What ‘draft pure’ actually means
Dallas doesn’t draft recklessly. They drift toward players that feel exciting, at positions that feel premium, and then call it trusting the board. And it’s worked before. In 1990, right when the dynasty was taking shape, Dallas was at pick No. 17 and waiting for a linebacker. They didn’t get one, but got Emmitt Smith instead. Jerry Jones’ offensive gamble (when they needed defense) paid off by bringing him the league’s all-time leading rusher. But old success stories tend to blind you to mistakes.
Brian Schottenheimer on how the #Cowboys offseasn moves position them for the draft:
“I think we did a really good job of setting ourselves up to be able to draft natural and draft pure, which is what you want to do. You don’t want to have to be forced to reach for a player,… https://t.co/9l4e1EeXd5
— Tommy Yarrish (@tommy_yarrish) March 24, 2026
“Draft pure” sounds like a process. Inside The Star, it’s the permission structure for taking the exciting player over the necessary one. It sent them to Charlton over a proven rusher. It produced Smith at 26 when starting linebackers were still on the board. Follow that logic far enough, and you end up taking a receiver at No. 12 with a defense that ranked last in the league.

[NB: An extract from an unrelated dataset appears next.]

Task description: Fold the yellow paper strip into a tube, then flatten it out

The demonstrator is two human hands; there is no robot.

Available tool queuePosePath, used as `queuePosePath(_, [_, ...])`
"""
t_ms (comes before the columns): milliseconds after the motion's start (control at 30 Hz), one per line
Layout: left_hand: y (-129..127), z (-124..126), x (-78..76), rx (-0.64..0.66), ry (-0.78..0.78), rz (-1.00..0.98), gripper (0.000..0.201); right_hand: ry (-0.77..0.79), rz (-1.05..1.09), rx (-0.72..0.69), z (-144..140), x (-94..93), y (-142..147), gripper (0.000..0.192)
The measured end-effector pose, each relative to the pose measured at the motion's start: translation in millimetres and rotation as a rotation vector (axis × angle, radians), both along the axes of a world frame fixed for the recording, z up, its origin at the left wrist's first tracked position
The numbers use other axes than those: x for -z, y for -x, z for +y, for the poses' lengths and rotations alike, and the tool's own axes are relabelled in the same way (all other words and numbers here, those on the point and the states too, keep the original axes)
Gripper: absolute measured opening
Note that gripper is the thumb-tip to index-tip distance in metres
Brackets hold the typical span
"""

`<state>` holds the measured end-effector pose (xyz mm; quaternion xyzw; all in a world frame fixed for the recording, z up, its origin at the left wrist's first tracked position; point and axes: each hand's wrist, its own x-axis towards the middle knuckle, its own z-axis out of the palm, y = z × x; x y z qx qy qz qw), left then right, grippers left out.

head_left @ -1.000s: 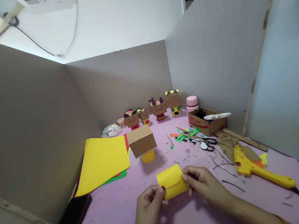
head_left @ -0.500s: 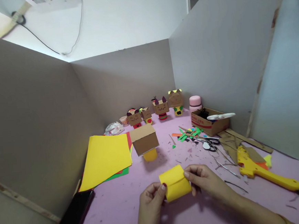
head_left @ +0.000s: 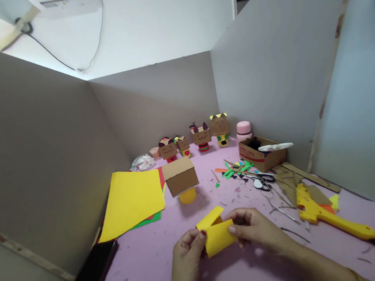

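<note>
1. Two hands work low in the middle of the frame; I see my left hand (head_left: 187, 248) pinching the left edge of a folded yellow paper (head_left: 218, 236), thumb against fingers.
2. That paper sits between both hands, just above the pink table (head_left: 145, 265), its upper flap lifted open.
3. I see my right hand (head_left: 257, 226) pinching the paper's right edge with thumb and fingertips.
4. Far right lies a yellow glue gun (head_left: 323, 217); mid-left, a stack of colored sheets (head_left: 130, 201) beside a cardboard box (head_left: 180, 176).
</note>
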<state>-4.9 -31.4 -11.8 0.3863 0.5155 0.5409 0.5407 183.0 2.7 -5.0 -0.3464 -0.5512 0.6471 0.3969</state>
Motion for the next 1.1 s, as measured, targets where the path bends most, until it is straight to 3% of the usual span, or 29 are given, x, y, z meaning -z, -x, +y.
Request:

Anthony Hill Jr., a 2x All-American linebacker out of Texas, is projected to go late in the first round or early in the second. Dallas took him out to a private dinner before the Texas Pro Day, and the interest in him is very real. But with their picks likely too early for Hill, and no second-round pick to bridge the gap, Dallas might have to trade down to land him.
If they don’t, and pick 20 goes to a receiver or another offensive piece instead, that choice says everything about whether this front office actually learned anything from 2023. They’ve been at this exact decision before, and Brian Schottenheimer has already told us which way he’s leaning.